• **ASSIGNMENT**: Filter these records by the string "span", copying each line that holds it.

• **RECORDS PROVIDED**:
################
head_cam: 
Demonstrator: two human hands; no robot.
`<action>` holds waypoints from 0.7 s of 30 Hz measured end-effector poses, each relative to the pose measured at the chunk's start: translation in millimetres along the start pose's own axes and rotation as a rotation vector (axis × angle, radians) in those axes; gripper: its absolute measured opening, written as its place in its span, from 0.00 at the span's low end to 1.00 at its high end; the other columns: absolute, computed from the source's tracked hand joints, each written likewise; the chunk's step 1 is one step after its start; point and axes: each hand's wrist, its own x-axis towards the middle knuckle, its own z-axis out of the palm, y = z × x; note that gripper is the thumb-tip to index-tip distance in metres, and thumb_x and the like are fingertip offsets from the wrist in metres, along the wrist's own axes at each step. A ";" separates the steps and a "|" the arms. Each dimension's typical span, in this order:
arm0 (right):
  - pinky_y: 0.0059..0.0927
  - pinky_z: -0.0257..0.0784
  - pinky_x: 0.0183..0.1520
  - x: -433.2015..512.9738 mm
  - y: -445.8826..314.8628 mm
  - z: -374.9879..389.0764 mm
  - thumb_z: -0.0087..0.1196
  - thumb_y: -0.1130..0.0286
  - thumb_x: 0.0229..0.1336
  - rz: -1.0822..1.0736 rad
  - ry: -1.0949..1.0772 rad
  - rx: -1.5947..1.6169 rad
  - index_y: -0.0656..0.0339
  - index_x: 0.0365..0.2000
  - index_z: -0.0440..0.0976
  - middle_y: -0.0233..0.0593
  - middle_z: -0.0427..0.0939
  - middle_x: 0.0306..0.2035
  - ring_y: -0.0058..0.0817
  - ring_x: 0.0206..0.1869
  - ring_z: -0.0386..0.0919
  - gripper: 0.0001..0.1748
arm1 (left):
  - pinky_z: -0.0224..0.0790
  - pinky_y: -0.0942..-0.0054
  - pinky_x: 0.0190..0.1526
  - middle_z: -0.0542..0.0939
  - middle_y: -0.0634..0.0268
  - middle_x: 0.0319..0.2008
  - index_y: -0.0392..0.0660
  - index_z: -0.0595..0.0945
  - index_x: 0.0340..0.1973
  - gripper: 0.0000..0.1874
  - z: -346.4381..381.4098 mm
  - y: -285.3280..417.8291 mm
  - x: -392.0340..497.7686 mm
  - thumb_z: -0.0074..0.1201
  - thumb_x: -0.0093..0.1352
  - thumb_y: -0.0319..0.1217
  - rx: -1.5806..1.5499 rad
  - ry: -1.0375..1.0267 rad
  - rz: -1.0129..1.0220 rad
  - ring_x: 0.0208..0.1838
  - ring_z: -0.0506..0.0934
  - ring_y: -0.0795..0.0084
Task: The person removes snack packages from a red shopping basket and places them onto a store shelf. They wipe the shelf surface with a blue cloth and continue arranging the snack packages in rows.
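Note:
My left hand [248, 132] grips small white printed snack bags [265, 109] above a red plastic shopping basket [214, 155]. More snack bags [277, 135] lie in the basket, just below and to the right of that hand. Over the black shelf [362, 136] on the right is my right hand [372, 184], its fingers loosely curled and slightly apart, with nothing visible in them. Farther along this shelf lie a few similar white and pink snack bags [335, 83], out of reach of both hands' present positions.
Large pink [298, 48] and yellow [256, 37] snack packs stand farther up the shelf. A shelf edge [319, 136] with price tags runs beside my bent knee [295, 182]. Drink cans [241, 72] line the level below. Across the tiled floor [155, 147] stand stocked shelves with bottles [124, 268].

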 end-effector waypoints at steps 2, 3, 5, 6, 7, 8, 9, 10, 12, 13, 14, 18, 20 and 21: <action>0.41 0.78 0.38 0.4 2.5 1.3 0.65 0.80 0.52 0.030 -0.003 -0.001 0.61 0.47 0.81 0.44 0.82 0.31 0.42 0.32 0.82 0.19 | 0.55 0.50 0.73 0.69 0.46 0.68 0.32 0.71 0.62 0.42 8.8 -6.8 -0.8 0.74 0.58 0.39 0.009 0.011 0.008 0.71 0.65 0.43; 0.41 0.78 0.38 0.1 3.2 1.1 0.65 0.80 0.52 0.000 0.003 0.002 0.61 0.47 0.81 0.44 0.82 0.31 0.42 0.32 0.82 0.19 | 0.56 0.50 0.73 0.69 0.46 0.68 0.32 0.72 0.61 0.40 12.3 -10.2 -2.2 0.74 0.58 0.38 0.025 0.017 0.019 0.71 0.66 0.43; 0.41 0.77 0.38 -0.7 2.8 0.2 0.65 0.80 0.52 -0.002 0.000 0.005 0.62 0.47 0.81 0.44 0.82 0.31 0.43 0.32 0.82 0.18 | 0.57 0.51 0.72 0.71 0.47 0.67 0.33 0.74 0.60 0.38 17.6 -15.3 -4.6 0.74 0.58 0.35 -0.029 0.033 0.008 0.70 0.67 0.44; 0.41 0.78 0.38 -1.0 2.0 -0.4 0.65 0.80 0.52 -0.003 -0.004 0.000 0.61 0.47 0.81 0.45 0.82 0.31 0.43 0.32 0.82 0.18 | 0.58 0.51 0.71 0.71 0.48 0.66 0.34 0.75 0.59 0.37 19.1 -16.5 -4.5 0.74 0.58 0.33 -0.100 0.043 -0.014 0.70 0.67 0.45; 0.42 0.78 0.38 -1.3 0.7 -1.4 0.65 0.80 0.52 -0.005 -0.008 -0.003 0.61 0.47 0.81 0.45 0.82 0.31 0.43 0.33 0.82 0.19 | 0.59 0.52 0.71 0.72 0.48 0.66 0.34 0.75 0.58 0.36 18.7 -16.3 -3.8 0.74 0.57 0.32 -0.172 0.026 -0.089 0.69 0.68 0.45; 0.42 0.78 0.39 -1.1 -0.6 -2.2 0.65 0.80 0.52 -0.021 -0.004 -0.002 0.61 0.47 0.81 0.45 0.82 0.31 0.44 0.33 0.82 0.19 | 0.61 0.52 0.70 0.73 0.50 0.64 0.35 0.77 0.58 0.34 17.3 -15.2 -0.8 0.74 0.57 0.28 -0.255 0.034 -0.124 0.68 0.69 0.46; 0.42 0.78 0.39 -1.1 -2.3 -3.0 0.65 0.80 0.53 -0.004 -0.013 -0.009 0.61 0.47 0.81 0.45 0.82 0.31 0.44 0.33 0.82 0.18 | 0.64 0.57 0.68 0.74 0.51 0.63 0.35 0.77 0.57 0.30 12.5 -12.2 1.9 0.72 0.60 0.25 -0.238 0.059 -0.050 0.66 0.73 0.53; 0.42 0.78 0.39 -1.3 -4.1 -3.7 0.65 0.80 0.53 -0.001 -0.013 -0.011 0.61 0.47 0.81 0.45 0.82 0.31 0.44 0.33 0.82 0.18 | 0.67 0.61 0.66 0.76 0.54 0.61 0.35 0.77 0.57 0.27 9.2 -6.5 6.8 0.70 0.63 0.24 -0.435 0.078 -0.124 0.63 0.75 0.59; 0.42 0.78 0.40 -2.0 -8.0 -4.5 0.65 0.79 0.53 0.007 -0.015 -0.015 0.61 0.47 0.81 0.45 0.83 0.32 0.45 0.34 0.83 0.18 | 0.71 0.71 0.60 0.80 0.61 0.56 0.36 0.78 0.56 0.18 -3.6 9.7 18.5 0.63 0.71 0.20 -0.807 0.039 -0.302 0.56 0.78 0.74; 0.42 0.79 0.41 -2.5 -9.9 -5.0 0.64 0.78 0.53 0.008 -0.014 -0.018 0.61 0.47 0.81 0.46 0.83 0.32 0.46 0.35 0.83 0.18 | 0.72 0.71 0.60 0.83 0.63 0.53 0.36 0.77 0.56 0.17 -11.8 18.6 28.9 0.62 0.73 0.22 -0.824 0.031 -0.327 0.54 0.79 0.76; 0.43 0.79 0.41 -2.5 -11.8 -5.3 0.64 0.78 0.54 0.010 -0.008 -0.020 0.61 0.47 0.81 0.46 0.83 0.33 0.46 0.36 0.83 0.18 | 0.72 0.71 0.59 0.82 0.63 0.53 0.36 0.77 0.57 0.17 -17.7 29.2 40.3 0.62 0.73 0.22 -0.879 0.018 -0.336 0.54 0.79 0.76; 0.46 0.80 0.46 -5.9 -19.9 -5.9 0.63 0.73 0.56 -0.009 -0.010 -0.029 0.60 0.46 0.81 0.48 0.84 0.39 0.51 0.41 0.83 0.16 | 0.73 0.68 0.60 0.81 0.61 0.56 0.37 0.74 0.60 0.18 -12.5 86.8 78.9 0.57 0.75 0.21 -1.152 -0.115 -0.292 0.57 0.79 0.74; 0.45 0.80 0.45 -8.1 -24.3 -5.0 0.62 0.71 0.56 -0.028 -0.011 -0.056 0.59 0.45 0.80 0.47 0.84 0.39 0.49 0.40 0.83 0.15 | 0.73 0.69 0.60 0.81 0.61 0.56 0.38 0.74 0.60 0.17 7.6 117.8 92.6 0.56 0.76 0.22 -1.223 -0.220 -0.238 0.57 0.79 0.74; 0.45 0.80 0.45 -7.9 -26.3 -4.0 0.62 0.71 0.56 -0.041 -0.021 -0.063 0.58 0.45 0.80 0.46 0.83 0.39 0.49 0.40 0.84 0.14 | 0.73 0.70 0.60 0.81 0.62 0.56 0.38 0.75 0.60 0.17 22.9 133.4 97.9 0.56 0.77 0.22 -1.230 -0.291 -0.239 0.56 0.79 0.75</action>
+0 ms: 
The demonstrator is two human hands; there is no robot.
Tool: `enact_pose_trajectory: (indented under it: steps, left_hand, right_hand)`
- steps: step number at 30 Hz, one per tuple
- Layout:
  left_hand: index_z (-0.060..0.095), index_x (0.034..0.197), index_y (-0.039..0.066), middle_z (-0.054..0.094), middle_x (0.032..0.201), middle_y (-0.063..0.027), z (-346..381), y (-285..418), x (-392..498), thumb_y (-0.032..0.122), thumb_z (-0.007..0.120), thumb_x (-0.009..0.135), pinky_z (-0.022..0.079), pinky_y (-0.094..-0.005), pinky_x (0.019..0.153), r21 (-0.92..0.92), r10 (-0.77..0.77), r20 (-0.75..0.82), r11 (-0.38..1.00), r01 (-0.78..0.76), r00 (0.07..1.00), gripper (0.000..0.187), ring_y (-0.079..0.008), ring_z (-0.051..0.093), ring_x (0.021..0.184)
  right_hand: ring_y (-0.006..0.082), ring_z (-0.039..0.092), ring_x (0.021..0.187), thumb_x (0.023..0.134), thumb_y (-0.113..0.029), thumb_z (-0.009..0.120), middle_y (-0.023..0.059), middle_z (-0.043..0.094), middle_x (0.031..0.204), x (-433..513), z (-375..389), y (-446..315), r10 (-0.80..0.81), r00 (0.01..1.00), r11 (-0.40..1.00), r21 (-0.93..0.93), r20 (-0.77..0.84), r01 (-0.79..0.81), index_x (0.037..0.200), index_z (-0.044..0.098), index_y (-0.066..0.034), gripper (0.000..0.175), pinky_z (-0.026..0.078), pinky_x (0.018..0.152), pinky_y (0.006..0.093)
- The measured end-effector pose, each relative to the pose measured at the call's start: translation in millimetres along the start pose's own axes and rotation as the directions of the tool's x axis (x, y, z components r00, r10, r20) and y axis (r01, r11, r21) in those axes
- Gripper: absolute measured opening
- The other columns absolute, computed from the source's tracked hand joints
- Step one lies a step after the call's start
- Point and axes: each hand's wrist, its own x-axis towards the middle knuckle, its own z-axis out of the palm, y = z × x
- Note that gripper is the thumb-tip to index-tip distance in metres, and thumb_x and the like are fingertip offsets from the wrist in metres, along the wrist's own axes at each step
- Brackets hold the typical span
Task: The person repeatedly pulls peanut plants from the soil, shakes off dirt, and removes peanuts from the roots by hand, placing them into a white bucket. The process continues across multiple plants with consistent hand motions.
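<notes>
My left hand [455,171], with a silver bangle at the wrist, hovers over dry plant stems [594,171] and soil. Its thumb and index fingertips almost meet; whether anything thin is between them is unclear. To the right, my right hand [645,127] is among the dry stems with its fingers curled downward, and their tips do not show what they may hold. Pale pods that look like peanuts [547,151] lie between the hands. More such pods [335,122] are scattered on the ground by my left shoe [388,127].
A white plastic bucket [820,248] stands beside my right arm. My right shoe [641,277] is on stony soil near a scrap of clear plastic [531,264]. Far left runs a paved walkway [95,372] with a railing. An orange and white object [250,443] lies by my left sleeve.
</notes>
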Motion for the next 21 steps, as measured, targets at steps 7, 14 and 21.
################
• **EXERCISE RESULT**:
`<action>` holds waypoints from 0.7 s of 30 Hz measured end-effector poses, each relative to the pose measured at the chunk's start: translation in millimetres along the start pose's own axes and rotation as a rotation vector (axis × angle, radians) in those axes; gripper: its absolute measured opening, written as its place in its span, from 0.00 at the span's low end to 1.00 at its high end; the other columns: absolute, computed from the source's tracked hand joints, each written likewise; the chunk's step 1 is one step after its start; point and axes: each hand's wrist, its own x-axis towards the middle knuckle, its own z-axis out of the palm, y = z × x; note that gripper is the thumb-tip to index-tip distance in metres, and thumb_x and the like are fingertip offsets from the wrist in metres, along the wrist's own axes at each step. A ";" separates the steps and a "|" the arms. Each dimension's typical span, in this order:
- Brackets hold the typical span

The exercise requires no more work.